#### DIRECTIONS
Every line of the records below from the line with "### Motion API" up to and including the line with "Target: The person" must be reproduced exactly, and no line outside that range.

#### GIVEN INFORMATION
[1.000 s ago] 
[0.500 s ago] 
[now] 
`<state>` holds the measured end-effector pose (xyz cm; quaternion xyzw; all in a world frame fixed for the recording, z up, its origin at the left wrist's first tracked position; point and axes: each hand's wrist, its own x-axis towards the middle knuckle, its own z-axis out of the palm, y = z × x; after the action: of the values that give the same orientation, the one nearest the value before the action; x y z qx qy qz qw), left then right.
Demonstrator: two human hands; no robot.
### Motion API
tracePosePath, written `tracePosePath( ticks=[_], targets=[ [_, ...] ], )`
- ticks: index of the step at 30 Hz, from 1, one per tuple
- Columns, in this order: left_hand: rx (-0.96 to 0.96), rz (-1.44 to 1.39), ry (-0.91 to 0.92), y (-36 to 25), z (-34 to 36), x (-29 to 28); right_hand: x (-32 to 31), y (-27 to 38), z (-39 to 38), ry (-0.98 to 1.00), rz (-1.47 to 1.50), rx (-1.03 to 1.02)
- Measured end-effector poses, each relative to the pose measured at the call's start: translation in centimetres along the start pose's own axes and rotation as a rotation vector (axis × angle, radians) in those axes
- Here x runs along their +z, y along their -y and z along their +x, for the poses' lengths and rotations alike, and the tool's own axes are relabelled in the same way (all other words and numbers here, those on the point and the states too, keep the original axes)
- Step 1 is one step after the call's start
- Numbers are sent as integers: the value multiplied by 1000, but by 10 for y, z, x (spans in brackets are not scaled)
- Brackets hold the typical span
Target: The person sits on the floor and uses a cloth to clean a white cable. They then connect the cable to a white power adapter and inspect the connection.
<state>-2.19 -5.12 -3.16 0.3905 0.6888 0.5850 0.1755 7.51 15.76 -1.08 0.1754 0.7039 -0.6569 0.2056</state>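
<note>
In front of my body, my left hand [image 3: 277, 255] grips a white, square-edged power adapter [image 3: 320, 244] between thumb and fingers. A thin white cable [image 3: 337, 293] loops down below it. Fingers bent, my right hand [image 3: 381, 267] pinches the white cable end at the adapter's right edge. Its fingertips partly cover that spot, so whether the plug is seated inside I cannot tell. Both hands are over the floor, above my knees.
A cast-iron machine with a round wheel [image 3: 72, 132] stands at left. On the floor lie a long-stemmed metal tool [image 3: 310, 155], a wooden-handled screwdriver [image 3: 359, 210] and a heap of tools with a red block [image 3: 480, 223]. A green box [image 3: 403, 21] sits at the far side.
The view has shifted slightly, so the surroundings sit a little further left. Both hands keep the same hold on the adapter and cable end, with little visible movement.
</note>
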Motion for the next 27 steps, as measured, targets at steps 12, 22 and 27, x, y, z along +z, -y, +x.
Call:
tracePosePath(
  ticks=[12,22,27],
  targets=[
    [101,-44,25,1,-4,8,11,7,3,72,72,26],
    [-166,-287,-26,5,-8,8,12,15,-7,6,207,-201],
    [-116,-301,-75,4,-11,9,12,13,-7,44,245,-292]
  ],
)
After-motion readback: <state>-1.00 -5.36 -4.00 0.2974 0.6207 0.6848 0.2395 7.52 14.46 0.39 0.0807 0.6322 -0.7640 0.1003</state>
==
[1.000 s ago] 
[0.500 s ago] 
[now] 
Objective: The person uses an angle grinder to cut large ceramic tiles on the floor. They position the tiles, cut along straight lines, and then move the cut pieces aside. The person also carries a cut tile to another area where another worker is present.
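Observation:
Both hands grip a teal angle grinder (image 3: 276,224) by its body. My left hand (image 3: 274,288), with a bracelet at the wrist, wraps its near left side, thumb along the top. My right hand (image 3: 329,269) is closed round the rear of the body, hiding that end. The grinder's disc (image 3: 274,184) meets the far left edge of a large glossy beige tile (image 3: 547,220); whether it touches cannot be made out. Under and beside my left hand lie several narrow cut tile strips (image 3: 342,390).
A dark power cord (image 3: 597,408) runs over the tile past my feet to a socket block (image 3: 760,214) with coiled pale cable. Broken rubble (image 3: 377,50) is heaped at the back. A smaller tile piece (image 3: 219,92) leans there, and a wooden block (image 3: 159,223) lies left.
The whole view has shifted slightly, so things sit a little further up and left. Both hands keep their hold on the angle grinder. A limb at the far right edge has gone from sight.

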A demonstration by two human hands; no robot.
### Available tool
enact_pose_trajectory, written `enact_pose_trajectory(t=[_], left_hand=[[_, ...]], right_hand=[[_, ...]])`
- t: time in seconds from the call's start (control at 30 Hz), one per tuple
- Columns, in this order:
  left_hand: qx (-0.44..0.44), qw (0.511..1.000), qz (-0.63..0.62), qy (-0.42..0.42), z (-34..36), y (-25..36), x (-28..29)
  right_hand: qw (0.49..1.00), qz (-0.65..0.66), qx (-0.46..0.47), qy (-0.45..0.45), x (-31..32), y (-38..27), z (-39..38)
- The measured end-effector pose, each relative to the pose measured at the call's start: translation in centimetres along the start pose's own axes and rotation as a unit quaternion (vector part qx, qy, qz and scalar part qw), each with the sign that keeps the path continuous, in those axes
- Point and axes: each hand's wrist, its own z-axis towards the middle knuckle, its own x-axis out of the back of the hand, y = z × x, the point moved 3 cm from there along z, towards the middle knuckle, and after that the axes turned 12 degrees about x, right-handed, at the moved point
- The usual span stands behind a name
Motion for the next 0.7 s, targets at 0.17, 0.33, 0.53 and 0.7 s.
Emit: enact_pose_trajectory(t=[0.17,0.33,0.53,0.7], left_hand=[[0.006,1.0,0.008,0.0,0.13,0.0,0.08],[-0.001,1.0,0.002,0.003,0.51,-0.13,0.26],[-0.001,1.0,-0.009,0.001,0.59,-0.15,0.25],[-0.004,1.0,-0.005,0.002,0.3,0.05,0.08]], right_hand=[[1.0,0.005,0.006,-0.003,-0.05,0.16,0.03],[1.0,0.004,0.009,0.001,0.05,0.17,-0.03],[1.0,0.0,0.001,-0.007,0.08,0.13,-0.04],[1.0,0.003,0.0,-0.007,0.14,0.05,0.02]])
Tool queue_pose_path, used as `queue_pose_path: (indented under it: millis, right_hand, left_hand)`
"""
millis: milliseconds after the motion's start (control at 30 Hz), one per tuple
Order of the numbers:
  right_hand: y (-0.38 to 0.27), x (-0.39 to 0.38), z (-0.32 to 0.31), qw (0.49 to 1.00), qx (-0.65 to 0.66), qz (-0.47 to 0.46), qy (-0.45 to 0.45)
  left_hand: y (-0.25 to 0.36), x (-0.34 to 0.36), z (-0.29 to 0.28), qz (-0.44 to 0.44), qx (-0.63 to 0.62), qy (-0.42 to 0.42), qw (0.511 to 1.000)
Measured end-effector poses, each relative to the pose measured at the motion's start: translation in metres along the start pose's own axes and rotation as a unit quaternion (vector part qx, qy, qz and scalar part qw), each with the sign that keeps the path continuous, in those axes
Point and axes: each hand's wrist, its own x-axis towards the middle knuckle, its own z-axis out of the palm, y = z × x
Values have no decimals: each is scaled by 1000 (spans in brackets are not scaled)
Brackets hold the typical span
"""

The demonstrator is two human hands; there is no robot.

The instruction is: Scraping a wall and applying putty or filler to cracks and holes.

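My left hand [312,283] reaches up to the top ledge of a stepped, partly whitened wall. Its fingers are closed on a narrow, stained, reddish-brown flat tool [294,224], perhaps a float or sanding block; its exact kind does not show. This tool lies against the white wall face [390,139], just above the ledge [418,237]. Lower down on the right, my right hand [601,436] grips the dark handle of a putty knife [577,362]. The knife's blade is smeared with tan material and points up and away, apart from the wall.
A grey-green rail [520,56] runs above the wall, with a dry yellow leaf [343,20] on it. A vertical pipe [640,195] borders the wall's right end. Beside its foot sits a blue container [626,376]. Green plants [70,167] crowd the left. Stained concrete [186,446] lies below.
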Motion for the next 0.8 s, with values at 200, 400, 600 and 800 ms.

#### RESULT OF THIS EXERCISE
### Motion API
tracePosePath, written `tracePosePath( ticks=[_], targets=[ [_, ...] ], )`
- ticks: index of the step at 30 Hz, from 1, one per tuple
- Columns, in this order: left_hand: rx (-0.96 to 0.96), rz (-1.44 to 1.39), ry (-0.91 to 0.92), y (-36 to 25), z (-34 to 36), x (-29 to 28); right_hand: x (-32 to 31), y (-27 to 38), z (-39 to 38), ry (-0.98 to 1.00), rz (-1.47 to 1.50), rx (-1.03 to 1.02)
- Measured end-effector poses, each relative to the pose measured at the call's start: translation in centimetres along the start pose's own axes and rotation as a rotation vector (axis × angle, radians) in those axes
- Here x runs along their +z, y along their -y and z along their +x, for the poses' lengths and rotations alike, and the tool's own axes are relabelled in the same way (all other words and numbers here, those on the point and the states too, keep the original axes)
- Step 1 is one step after the call's start
- Numbers are sent as integers: the value multiplied by 1000, but by 10 for y, z, x (spans in brackets are not scaled)
- Brackets hold the typical span
Target: The person sits on the floor and uses a cloth to clean a white cable. They then connect the cable to a white power adapter and inspect the connection.

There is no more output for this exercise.